Exercise — Within the records, find every line that includes the word "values" and copy it.

Exercise material —
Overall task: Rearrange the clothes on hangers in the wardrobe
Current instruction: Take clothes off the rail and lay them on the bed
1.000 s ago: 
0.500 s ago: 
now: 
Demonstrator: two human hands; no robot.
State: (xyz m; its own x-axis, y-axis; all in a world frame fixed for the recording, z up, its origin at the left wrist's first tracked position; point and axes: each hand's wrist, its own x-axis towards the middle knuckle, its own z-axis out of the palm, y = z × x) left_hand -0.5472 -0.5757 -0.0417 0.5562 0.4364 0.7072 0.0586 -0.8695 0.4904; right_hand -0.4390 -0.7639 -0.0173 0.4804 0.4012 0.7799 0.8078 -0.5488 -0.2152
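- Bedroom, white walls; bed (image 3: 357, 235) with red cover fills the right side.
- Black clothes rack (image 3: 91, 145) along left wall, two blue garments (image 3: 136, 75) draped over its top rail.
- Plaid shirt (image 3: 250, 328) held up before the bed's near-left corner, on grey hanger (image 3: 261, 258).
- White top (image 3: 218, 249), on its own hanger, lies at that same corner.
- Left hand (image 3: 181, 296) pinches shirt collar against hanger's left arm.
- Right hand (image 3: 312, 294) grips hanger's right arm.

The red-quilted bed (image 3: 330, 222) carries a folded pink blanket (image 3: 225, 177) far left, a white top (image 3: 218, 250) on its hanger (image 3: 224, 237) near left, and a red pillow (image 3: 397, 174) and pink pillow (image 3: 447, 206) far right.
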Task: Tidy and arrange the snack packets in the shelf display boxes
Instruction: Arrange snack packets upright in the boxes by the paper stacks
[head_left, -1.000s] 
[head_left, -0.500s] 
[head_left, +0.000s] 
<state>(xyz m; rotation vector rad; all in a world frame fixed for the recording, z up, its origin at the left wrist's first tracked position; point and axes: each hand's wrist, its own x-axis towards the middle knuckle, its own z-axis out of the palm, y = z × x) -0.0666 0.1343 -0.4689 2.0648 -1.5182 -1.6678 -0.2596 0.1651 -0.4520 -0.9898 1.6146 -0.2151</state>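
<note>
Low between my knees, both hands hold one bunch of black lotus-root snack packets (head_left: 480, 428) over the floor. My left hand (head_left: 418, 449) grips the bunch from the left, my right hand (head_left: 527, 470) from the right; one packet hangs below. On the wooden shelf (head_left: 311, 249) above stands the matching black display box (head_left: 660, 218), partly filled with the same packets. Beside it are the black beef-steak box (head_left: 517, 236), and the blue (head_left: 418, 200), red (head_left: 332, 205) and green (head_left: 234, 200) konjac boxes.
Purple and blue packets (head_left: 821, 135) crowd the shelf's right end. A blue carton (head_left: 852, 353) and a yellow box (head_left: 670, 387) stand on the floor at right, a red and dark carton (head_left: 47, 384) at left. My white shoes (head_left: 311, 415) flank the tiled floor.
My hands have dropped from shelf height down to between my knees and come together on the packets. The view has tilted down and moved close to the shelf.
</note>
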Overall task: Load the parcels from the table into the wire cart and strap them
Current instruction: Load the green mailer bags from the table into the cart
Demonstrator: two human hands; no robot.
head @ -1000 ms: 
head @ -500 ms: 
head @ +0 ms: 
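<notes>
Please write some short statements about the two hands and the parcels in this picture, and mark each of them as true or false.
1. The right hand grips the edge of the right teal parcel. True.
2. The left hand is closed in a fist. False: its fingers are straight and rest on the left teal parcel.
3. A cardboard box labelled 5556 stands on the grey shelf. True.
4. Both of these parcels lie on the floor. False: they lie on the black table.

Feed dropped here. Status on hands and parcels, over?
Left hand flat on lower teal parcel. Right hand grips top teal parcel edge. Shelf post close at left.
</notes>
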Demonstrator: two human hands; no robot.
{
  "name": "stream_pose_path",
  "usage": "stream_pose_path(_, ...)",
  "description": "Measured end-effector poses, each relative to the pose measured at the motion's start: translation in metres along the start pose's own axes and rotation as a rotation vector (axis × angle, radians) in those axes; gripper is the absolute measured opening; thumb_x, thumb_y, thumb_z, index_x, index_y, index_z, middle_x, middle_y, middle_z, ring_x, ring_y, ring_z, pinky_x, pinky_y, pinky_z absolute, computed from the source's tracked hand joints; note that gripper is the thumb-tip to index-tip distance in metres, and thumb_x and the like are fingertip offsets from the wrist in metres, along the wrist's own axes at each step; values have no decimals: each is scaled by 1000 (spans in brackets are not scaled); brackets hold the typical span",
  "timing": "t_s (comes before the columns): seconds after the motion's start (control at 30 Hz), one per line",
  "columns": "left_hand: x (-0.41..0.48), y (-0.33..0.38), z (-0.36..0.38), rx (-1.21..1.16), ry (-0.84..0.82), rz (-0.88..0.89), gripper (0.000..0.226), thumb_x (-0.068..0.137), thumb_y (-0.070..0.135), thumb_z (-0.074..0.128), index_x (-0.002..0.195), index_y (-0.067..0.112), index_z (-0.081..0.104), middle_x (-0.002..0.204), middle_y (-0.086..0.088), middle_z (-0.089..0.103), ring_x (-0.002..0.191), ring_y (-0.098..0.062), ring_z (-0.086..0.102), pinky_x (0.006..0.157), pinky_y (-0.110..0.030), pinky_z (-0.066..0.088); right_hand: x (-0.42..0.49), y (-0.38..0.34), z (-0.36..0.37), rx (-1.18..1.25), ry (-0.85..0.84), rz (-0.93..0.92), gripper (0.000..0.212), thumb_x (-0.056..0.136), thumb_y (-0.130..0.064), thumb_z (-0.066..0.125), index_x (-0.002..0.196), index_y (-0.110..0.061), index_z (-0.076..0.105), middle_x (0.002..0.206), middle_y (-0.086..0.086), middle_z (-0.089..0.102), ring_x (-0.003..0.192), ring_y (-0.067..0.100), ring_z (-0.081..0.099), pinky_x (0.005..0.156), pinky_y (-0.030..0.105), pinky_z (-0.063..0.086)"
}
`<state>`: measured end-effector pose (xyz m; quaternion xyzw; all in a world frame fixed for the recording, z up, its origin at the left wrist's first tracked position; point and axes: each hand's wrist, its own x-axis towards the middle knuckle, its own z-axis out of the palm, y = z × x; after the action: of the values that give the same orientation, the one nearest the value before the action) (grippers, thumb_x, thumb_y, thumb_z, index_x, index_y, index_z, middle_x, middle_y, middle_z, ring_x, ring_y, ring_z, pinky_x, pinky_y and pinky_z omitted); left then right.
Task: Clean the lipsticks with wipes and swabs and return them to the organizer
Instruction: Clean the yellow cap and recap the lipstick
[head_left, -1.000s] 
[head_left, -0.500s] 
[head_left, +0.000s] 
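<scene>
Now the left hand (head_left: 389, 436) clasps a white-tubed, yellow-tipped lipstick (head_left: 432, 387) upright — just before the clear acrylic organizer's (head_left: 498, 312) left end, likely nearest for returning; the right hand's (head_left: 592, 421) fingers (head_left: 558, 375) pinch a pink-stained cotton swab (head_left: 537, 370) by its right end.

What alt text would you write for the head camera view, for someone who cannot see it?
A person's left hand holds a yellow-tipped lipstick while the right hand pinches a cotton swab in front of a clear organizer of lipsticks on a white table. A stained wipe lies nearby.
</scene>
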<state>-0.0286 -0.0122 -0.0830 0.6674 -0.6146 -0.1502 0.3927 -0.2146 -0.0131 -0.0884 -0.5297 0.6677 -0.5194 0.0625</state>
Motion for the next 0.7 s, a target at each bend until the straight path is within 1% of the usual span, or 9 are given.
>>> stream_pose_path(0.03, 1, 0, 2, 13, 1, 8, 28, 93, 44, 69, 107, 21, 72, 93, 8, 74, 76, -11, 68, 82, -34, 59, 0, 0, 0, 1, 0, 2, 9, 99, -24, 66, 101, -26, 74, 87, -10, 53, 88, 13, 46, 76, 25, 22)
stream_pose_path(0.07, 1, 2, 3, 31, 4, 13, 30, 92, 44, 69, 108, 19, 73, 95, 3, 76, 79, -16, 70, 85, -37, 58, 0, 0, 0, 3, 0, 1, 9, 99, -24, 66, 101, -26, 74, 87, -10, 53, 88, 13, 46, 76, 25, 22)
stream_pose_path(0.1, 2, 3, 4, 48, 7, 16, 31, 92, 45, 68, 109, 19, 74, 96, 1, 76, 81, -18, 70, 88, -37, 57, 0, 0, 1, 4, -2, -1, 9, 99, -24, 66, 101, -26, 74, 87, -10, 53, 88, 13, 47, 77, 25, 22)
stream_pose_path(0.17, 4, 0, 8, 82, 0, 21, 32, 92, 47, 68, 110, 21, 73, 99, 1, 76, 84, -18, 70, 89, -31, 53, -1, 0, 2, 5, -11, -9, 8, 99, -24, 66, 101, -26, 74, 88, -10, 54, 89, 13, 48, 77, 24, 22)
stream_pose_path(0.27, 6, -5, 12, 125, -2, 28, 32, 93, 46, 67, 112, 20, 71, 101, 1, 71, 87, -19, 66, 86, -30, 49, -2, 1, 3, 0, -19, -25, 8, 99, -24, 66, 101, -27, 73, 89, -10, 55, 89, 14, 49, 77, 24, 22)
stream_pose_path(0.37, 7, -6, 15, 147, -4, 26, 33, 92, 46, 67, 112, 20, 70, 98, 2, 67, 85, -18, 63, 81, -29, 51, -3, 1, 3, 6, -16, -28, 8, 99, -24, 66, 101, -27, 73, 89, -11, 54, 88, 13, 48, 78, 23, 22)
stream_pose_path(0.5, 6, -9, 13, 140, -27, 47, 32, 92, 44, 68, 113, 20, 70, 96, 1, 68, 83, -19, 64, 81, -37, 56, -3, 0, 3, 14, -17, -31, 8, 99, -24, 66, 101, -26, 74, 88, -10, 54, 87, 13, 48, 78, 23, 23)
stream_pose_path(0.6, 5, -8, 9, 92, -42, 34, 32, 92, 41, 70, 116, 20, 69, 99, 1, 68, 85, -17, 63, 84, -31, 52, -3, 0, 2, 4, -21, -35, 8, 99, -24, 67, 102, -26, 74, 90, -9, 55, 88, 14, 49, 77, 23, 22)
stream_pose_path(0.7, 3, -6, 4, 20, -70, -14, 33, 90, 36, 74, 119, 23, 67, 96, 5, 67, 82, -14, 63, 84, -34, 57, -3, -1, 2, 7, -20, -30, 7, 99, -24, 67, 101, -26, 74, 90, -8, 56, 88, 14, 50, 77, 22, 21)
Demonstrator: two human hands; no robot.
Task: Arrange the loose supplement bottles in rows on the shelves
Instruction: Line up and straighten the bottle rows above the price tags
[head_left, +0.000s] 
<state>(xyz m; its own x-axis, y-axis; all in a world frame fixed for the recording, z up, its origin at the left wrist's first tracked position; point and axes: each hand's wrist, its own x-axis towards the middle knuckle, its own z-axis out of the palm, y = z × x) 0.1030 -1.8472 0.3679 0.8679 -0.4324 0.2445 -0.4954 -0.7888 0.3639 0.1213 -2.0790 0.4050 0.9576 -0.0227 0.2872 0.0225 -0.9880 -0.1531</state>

Reply —
  "description": "Measured end-effector poses, each relative to the pose measured at the motion's start: translation in metres along the start pose's own axes and rotation as a rotation vector (axis × angle, radians) in those axes; gripper is the absolute measured opening; thumb_x, thumb_y, thumb_z, index_x, index_y, index_z, middle_x, middle_y, middle_z, ring_x, ring_y, ring_z, pinky_x, pinky_y, pinky_z absolute, computed from the source's tracked hand joints; note that gripper is the thumb-tip to index-tip distance in metres, and thumb_x and the like are fingertip offsets from the wrist in metres, along the wrist's own axes at each step; values have no decimals: each is scaled by 1000 (spans in brackets are not scaled); brackets hold the typical span",
`<state>`: measured end-effector pose (xyz m; quaternion xyzw; all in a world frame fixed for the recording, z up, its origin at the left wrist's first tracked position; point and axes: each hand's wrist, its own x-axis towards the middle knuckle, its own z-axis out of the palm, y = z × x; after the action: of the values that give the same orientation, the one nearest the value before the action) (grippers, thumb_x, thumb_y, thumb_z, index_x, index_y, index_z, middle_x, middle_y, middle_z, ring_x, ring_y, ring_z, pinky_x, pinky_y and pinky_z omitted); left then right.

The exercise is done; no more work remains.